## WHAT IS REQUIRED
Repeat word for word the lines from the top of the records through the line containing "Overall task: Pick", and skip the pictures.

## INPUT RECORDS
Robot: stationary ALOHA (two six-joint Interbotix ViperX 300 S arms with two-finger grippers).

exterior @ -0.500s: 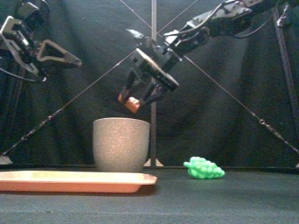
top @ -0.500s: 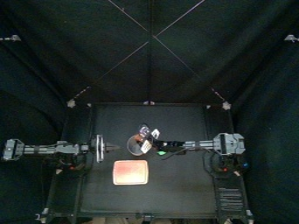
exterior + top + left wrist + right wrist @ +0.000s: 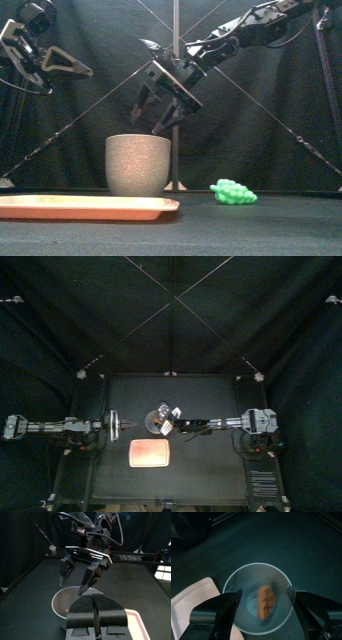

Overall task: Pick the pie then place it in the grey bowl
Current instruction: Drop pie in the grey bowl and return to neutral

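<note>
Two black arms are reaching over the table. The right gripper (image 3: 152,118) is hanging just above the bowl, jaws spread, gripping nothing. The left gripper (image 3: 95,598) is sitting high at the left, jaws pressed together, empty. One pink tray (image 3: 80,207) is lying nearest the front. One grey bowl (image 3: 138,165) is standing upright behind it. One green toy (image 3: 234,191) is sitting right of the bowl. One pie (image 3: 266,602) is lying inside the bowl.

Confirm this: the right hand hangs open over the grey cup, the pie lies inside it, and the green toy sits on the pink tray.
One slip: the front view shows the green toy on the table right of the grey cup, off the pink tray. The right hand does hang open over the cup, the pie inside it.
</note>
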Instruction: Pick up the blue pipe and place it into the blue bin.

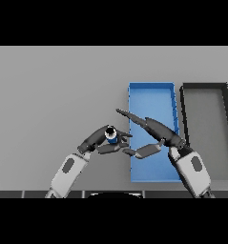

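- The blue pipe (pixel 111 135) shows only as a short blue stub with a dark round opening at its top end; the rest of its length is covered by fingers, so its full shape cannot be made out.
- The left hand (pixel 97 139) comes in from the lower left, and its fingers and thumb are curled round the pipe, holding it just left of the blue bin (pixel 151 93).
- Whether the pipe is clear of the grey bench (pixel 53 90) or resting on it cannot be told from this view.
- The right hand (pixel 156 131) reaches in from the lower right, its fingers straight and spread, lying over the bin's left half.
- Its longest finger points up and left past the bin's left wall, ending just above the pipe; the thumb reaches toward the left hand's fingertips, and whether they touch is hard to tell.
- The right hand and forearm hide much of the bin's floor and part of its right wall.
- A dark bin (pixel 184 102) with a grey floor stands just right of the blue bin; its right side is cut off by the picture's edge.
- The pipe is outside both bins, near the blue one's left wall.
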You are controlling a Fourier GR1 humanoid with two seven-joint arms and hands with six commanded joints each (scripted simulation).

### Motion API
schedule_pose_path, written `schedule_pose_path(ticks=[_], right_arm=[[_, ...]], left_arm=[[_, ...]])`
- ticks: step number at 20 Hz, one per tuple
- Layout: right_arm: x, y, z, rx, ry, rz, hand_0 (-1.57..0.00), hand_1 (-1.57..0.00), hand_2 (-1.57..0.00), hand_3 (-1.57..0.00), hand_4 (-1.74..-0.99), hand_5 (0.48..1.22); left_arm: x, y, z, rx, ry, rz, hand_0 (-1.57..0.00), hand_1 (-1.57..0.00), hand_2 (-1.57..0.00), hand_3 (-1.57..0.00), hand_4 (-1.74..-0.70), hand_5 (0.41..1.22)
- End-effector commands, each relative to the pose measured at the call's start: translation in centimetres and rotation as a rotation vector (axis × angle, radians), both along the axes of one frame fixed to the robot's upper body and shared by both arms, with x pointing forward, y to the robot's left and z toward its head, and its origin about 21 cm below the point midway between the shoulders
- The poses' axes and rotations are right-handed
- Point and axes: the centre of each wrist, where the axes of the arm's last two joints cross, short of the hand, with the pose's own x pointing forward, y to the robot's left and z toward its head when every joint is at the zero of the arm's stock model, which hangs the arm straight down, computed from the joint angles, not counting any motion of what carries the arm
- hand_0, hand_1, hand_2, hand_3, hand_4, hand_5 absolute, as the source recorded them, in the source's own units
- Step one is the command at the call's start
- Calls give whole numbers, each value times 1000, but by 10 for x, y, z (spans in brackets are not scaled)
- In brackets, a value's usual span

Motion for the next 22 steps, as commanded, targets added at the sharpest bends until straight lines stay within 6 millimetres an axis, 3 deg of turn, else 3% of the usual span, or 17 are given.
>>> schedule_pose_path(ticks=[1, 10, 13, 15, 18, 21, 22], right_arm=[[2, 8, 0, -13, 17, 31, 1, 0, -43, 1, -1294, 560], [26, 59, 17, -109, -13, 150, -23, -32, -83, 1, -1186, 521], [35, 72, 21, -139, -11, 182, -69, -108, -166, -44, -1204, 497], [38, 74, 17, -153, -9, 198, -323, -362, -377, -242, -1278, 485], [37, 82, 17, -132, -16, 235, -876, -877, -910, -762, -1467, 518], [37, 88, 14, -103, 18, 251, -1215, -1215, -1233, -1021, -1581, 650], [35, 90, 13, -75, 29, 263, -1286, -1287, -1300, -1102, -1606, 765]], left_arm=[[4, 1, 0, 9, 6, 1, -1571, -1571, -1571, -1571, -1467, 1221], [3, 2, -3, 12, 31, -26, -1571, -1571, -1571, -1571, -1469, 1221], [7, 1, -4, 48, 30, -18, -1571, -1571, -1571, -1571, -1465, 1221], [6, 3, -4, 20, 27, -17, -1571, -1571, -1571, -1571, -1517, 1221], [2, 3, -1, 72, 47, 2, -1571, -1571, -1571, -1571, -1622, 1221], [5, 5, -4, 36, 68, 1, -1571, -1571, -1571, -1523, -1677, 1221], [5, 3, -5, 6, 80, -15, -1571, -1571, -1571, -1532, -1690, 1221]])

## RESPONSE BELOW
Robot: stationary ALOHA (two six-joint Interbotix ViperX 300 S arms with two-finger grippers).

exterior @ -0.500s: 
top @ -0.500s: 
exterior + top + left wrist + right wrist @ +0.000s: 

Overall task: Pick the pie then place it in the grey bowl

This output is complete, and the exercise is done.